* **Recorded information**
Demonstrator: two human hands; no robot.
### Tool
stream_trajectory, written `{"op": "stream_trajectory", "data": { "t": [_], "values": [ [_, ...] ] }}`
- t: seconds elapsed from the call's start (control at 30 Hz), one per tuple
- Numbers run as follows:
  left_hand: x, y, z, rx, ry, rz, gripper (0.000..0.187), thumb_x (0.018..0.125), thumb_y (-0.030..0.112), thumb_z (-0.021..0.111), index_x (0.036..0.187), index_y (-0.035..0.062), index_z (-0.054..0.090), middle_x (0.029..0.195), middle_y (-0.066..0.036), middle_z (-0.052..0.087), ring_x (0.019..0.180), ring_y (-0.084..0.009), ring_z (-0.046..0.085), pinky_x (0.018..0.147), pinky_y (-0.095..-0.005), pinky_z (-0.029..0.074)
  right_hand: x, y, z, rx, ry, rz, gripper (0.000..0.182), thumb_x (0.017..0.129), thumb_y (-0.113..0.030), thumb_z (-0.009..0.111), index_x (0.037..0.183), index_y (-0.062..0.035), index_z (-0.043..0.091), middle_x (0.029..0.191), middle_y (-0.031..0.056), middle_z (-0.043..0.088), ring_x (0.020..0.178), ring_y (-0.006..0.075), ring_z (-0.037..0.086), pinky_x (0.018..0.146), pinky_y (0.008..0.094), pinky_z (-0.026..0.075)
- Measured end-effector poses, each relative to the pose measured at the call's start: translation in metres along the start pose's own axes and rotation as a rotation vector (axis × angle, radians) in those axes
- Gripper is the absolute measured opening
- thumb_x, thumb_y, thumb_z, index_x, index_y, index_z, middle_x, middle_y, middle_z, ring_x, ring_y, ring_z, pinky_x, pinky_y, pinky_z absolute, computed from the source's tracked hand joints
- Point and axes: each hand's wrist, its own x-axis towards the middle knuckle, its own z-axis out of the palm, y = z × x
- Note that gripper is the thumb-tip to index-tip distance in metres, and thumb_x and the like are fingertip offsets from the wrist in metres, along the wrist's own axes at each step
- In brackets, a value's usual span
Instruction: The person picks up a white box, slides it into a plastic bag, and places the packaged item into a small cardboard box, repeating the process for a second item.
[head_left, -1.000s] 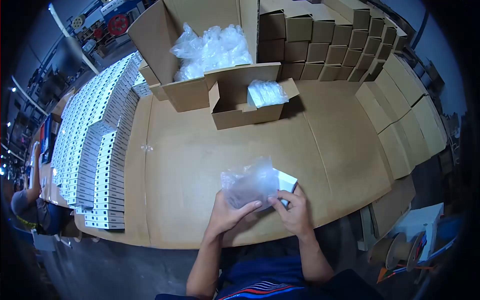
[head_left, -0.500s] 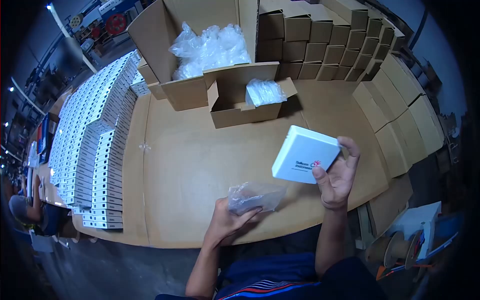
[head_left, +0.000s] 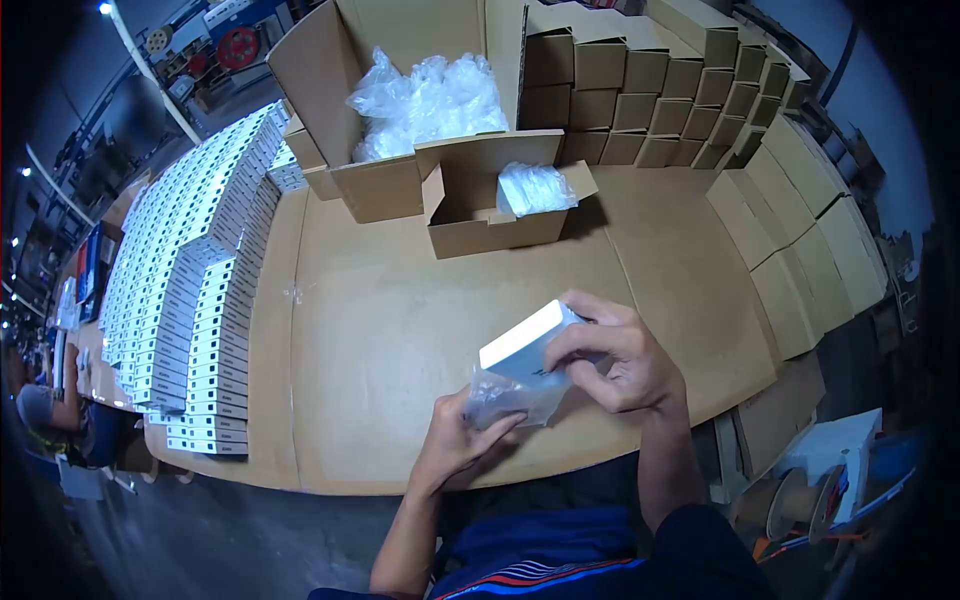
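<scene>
Across the table [head_left: 400, 290] stand brown cartons [head_left: 636, 110], white boxes [head_left: 190, 250] at left and a small open carton [head_left: 495, 238]. Just brought over in the right hand's [head_left: 632, 352] grip, the white case [head_left: 522, 342] now meets the bag [head_left: 508, 402] pinched in the left hand [head_left: 448, 440], joining both; right fingers [head_left: 592, 341] hide part of it, whether it's inside is unclear.

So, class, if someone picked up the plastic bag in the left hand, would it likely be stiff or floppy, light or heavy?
The plastic bag is probably floppy, since its film is creased beside the left hand's thumb. It is likely light, being thin enough to see through. Its shine suggests it may slip against the white box.
</scene>
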Motion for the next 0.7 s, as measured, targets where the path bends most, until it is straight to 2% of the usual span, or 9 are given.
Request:
{"op": "stream_trajectory", "data": {
  "t": [0.1,0.2,0.23,0.33,0.37,0.53,0.67,0.7],
  "values": [
    [0.002,0.002,0.004,-0.026,0.026,0.004,0.038,0.084,0.01,0.084,0.117,-0.0034,0.07,0.1,-0.017,0.078,0.092,-0.0229,0.077,0.083,-0.0361,0.059,0.004,-0.003,0.004,0.055,-0.022,0.089,0.024,0.079,0.009,0.058,0.096,-0.0013,0.071,0.09,0.0141,0.059,0.077,0.0252,0.059,0.068,0.035,0.048],
    [0.003,0.002,0.008,-0.046,0.061,0.0,0.04,0.084,0.011,0.084,0.117,-0.0044,0.069,0.101,-0.018,0.078,0.092,-0.0229,0.076,0.083,-0.0362,0.059,0.008,0.0,0.017,0.071,0.055,0.11,0.02,0.085,0.004,0.056,0.098,0.0002,0.071,0.09,0.0149,0.06,0.08,0.0259,0.061,0.073,0.0372,0.049],
    [0.003,0.001,0.008,-0.05,0.071,-0.003,0.04,0.084,0.012,0.085,0.117,-0.0049,0.069,0.101,-0.018,0.078,0.093,-0.0229,0.076,0.083,-0.0362,0.059,0.009,-0.003,0.017,0.118,0.031,0.158,0.021,0.091,0.0,0.056,0.104,0.0014,0.072,0.093,0.0162,0.062,0.086,0.0267,0.063,0.079,0.0375,0.05],
    [0.002,-0.003,0.008,-0.069,0.073,-0.018,0.041,0.084,0.012,0.085,0.117,-0.0063,0.068,0.101,-0.018,0.078,0.093,-0.0217,0.076,0.084,-0.0354,0.059,0.006,0.011,0.026,0.239,0.08,0.173,0.023,0.096,-0.005,0.055,0.109,0.0016,0.073,0.096,0.0168,0.065,0.09,0.0269,0.065,0.084,0.0358,0.051],
    [0.003,-0.002,0.007,-0.087,0.076,-0.024,0.041,0.084,0.012,0.085,0.117,-0.0063,0.068,0.1,-0.017,0.078,0.092,-0.0212,0.075,0.084,-0.0352,0.059,0.005,0.015,0.027,0.256,0.08,0.201,0.027,0.101,-0.011,0.053,0.113,0.0025,0.073,0.099,0.017,0.067,0.093,0.0262,0.065,0.087,0.0352,0.051],
    [0.002,-0.004,0.004,-0.142,0.064,-0.073,0.043,0.084,0.012,0.085,0.118,-0.007,0.067,0.101,-0.016,0.077,0.093,-0.0201,0.074,0.085,-0.0353,0.059,0.001,0.019,0.032,0.32,0.128,0.254,0.033,0.106,-0.018,0.048,0.119,0.0027,0.071,0.103,0.0156,0.067,0.1,0.0233,0.065,0.092,0.0346,0.05],
    [0.002,-0.008,0.002,-0.236,0.094,-0.066,0.049,0.085,0.012,0.085,0.124,-0.0076,0.063,0.11,-0.016,0.074,0.102,-0.0205,0.071,0.09,-0.0355,0.057,-0.004,0.023,0.038,0.391,0.136,0.321,0.035,0.107,-0.019,0.047,0.123,0.0027,0.07,0.108,0.0156,0.068,0.105,0.0226,0.064,0.096,0.0339,0.049],
    [0.002,-0.007,0.002,-0.281,0.11,-0.058,0.051,0.085,0.012,0.085,0.126,-0.0076,0.061,0.112,-0.015,0.073,0.104,-0.0205,0.071,0.091,-0.0354,0.057,-0.007,0.024,0.037,0.417,0.131,0.354,0.035,0.107,-0.017,0.047,0.124,0.0035,0.069,0.113,0.0154,0.068,0.11,0.0225,0.064,0.099,0.0337,0.048]
  ]
}}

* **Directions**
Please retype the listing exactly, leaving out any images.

* **Solution to the exercise**
Demonstrator: two human hands; no robot.
### Tool
stream_trajectory, written `{"op": "stream_trajectory", "data": { "t": [_], "values": [ [_, ...] ] }}`
- t: seconds elapsed from the call's start (control at 30 Hz), one per tuple
- Numbers run as follows:
  left_hand: x, y, z, rx, ry, rz, gripper (0.000..0.187), thumb_x (0.018..0.125), thumb_y (-0.030..0.112), thumb_z (-0.021..0.111), index_x (0.036..0.187), index_y (-0.035..0.062), index_z (-0.054..0.090), middle_x (0.029..0.195), middle_y (-0.066..0.036), middle_z (-0.052..0.087), ring_x (0.019..0.180), ring_y (-0.084..0.009), ring_z (-0.046..0.085), pinky_x (0.018..0.147), pinky_y (-0.095..-0.005), pinky_z (-0.029..0.074)
  right_hand: x, y, z, rx, ry, rz, gripper (0.000..0.182), thumb_x (0.017..0.129), thumb_y (-0.113..0.030), thumb_z (-0.009..0.111), index_x (0.037..0.183), index_y (-0.062..0.035), index_z (-0.043..0.091), middle_x (0.029..0.191), middle_y (-0.031..0.056), middle_z (-0.043..0.088), ring_x (0.020..0.178), ring_y (-0.006..0.075), ring_z (-0.037..0.086), pinky_x (0.018..0.146), pinky_y (0.008..0.094), pinky_z (-0.026..0.075)
- Measured end-effector poses, each relative to the pose measured at the call's start: translation in metres along the start pose's own axes and rotation as a rotation vector (axis × angle, radians) in those axes
- Gripper is the absolute measured opening
- thumb_x, thumb_y, thumb_z, index_x, index_y, index_z, middle_x, middle_y, middle_z, ring_x, ring_y, ring_z, pinky_x, pinky_y, pinky_z absolute, computed from the source's tracked hand joints
- Point and axes: each hand's wrist, its own x-axis towards the middle knuckle, its own z-axis out of the palm, y = z × x
- Note that gripper is the thumb-tip to index-tip distance in metres, and thumb_x and the like are fingertip offsets from the wrist in metres, along the wrist's own axes at each step
- In brackets, a value's usual span
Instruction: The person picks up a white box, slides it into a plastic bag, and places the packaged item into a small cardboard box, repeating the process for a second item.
[head_left, -1.000s] 
[head_left, -0.500s] 
[head_left, +0.000s] 
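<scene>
Across the table [head_left: 400, 290] stand brown cartons [head_left: 636, 110], white boxes [head_left: 190, 250] at left and a small open carton [head_left: 495, 238]. Just brought over in the right hand's [head_left: 632, 352] grip, the white case [head_left: 522, 342] now meets the bag [head_left: 508, 402] pinched in the left hand [head_left: 448, 440], joining both; right fingers [head_left: 592, 341] hide part of it, whether it's inside is unclear.

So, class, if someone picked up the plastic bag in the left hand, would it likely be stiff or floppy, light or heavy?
The plastic bag is probably floppy, since its film is creased beside the left hand's thumb. It is likely light, being thin enough to see through. Its shine suggests it may slip against the white box.
</scene>
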Motion for the next 0.7 s, as measured, targets where the path bends most, until it is straight to 2% of the usual span, or 9 are given.
Request:
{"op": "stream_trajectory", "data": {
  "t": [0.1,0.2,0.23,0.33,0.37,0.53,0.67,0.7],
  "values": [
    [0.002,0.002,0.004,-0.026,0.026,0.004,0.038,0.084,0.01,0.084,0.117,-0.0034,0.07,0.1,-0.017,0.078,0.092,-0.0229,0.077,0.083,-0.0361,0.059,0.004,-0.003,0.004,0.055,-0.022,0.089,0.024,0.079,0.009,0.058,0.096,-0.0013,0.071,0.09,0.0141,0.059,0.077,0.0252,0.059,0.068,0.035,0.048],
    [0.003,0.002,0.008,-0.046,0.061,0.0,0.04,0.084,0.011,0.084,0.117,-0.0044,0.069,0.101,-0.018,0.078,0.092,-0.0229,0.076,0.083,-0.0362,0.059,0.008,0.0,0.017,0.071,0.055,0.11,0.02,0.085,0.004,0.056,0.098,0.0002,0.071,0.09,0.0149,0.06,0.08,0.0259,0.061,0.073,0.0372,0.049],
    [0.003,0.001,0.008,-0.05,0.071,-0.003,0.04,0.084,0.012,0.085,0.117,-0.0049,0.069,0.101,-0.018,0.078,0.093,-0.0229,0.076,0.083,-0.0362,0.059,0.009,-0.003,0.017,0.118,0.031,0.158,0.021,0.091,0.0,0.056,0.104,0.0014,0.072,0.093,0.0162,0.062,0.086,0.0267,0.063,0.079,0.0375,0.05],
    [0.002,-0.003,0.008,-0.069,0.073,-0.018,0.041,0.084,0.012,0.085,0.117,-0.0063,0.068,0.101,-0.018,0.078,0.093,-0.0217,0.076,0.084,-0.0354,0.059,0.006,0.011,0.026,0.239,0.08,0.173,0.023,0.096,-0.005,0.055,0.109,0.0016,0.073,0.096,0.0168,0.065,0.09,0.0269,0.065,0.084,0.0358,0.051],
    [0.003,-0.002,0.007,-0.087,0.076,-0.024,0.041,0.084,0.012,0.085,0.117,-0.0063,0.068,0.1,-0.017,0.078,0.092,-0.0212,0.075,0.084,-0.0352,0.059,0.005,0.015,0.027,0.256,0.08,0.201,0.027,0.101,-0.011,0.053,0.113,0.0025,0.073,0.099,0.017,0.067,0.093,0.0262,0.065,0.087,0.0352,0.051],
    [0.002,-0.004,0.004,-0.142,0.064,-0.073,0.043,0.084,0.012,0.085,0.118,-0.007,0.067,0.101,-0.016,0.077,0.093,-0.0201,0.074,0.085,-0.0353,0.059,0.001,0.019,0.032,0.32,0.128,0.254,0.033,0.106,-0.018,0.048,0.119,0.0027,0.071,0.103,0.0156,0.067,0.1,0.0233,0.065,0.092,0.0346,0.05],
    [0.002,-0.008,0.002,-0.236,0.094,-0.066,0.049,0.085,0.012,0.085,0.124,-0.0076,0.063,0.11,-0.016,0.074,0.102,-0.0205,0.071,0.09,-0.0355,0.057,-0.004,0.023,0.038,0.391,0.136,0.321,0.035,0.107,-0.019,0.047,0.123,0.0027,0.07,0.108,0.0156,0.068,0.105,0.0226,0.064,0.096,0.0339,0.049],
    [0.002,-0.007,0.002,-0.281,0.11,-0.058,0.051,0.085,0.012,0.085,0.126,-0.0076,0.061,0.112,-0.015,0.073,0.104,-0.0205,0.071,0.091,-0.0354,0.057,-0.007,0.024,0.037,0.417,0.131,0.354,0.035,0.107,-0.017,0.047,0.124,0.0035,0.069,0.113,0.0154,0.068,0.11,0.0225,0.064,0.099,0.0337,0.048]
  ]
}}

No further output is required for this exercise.